For physicians’ services, a patient owes the first $75 plus 20% of all other charges, without limit, plus all amounts that physicians charge over and above what Medicare decides to pay.

These facts have not escaped the attention of the Reagan Administration. When he was budget director, David Stockman proposed in 1984 to expand Medicare into catastrophic insurance covering all hospital expenses incurred after the first 60 days.

It was an attractive idea, but what Stockman gave with one hand he more than took away with the other, proposing to finance the extra costs by imposing large new co-payments on the first 60 days of hospital stays.
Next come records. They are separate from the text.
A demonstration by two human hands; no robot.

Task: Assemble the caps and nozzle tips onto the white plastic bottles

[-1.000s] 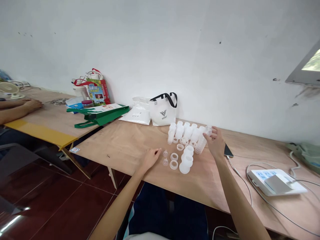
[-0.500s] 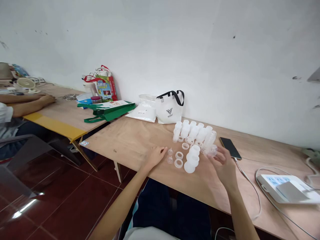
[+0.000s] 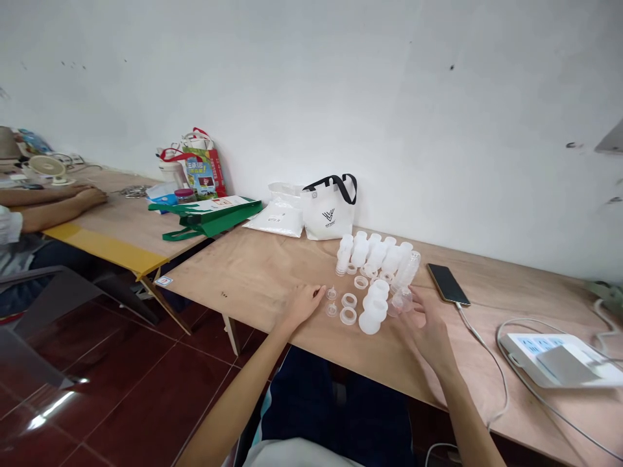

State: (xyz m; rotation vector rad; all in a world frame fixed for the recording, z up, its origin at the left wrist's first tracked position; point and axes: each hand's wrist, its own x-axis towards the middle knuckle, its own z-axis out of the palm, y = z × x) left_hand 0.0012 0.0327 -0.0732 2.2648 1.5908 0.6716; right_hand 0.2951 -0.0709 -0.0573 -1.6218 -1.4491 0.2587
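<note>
My right hand (image 3: 428, 327) grips a clear plastic cap (image 3: 402, 300) between thumb and fingers, low over the table beside a cluster of white bottles (image 3: 374, 307) with bulging sides. My left hand (image 3: 304, 303) rests on the tabletop, fingers loosely curved and nothing seen in them. Just right of its fingertips lie two small clear discs with stems (image 3: 331, 310). Two translucent rings (image 3: 348, 316) sit between those discs and the white bottles. Farther back stands a row of more white bottles (image 3: 360, 250), with clear tubes (image 3: 407, 269) at its right end and loose rings (image 3: 361, 282) in front.
A phone (image 3: 448, 284) on a cable lies to the right, near a white box-like device (image 3: 559, 360). Against the wall stand a white tote bag (image 3: 328, 214) and a white plastic packet (image 3: 280, 217). A green bag (image 3: 214, 217) bridges toward the neighbouring table, where another person's arms (image 3: 63, 207) rest.
My right hand has moved slightly left and down with the clear cap, closer to the front white bottles. The left hand stays where it was.
</note>
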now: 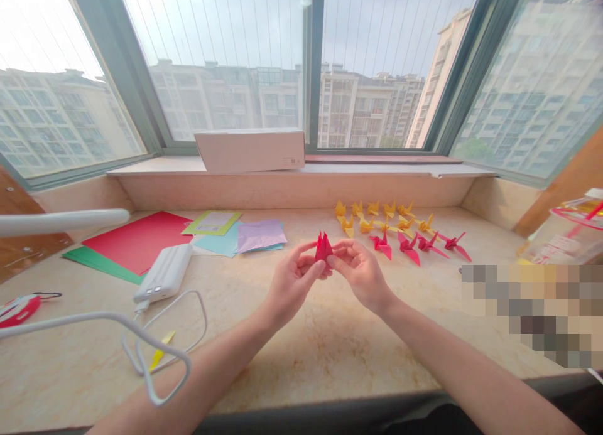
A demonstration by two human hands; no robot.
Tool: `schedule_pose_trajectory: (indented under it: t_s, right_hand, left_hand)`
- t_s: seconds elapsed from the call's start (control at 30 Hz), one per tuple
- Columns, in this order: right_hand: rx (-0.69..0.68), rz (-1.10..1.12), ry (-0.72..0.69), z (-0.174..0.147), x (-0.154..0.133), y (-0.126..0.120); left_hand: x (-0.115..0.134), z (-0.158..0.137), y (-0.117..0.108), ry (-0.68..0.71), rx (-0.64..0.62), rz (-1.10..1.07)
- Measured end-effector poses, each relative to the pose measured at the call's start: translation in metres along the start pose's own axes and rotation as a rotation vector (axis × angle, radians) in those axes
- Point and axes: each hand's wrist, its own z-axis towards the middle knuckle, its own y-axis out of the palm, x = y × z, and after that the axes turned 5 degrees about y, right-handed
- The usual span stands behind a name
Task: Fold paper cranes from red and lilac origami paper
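Observation:
Between my two hands is a small piece of folded red paper (323,247), its two narrow points facing up. My left hand (298,268) pinches it from the left, thumb in front and fingers behind. From the other side my right hand (358,268) grips its lower right edge between thumb and fingers. Just beyond my right hand stand several red paper cranes (409,248) in a row. Behind them are rows of yellow paper cranes (366,224).
To the left lie red paper sheets (146,237), green paper (101,262), a purple sheet (261,235) and a white power bank (164,272) with a looping cable (188,359). A red-and-white cutter (21,311) is at far left. A plastic container (560,237) stands right; a white box (252,151) sits on the sill.

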Motion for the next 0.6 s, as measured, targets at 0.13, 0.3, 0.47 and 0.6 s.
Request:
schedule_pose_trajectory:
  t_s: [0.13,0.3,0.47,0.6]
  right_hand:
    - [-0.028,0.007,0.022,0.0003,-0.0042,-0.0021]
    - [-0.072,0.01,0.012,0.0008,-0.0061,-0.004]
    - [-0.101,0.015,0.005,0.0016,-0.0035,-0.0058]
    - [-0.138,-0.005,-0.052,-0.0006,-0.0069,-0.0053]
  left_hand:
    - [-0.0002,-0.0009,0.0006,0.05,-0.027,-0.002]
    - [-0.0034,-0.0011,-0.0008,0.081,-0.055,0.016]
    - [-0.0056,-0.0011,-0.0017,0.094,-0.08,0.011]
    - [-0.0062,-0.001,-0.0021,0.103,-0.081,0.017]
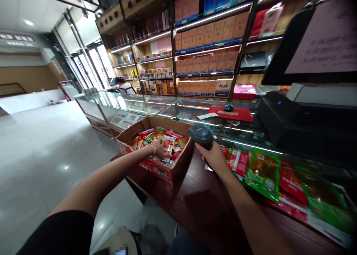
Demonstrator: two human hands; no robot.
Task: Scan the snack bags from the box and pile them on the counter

There still would have been no improved protection against physicians’ bills. Understandably, this idea was not acceptable to Congress.

This year the Administration may try again. The new secretary of Health and Human Services, Otis Bowen, has suggested financing catastrophic coverage for both hospital and physicians’ costs by more than doubling the monthly $15.50 premium currently paid by Medicare enrollees.

But this suggestion, like the earlier Stockman idea, would result in higher across-the-board charges for all senior citizens, many of whom are hard pressed to meet existing charges.

The Stockman and Bowen proposals have the right objective but the wrong approach. Medicare should be reformed to provide catastrophic coverage, but without imposing more hardship on those who cannot afford higher charges.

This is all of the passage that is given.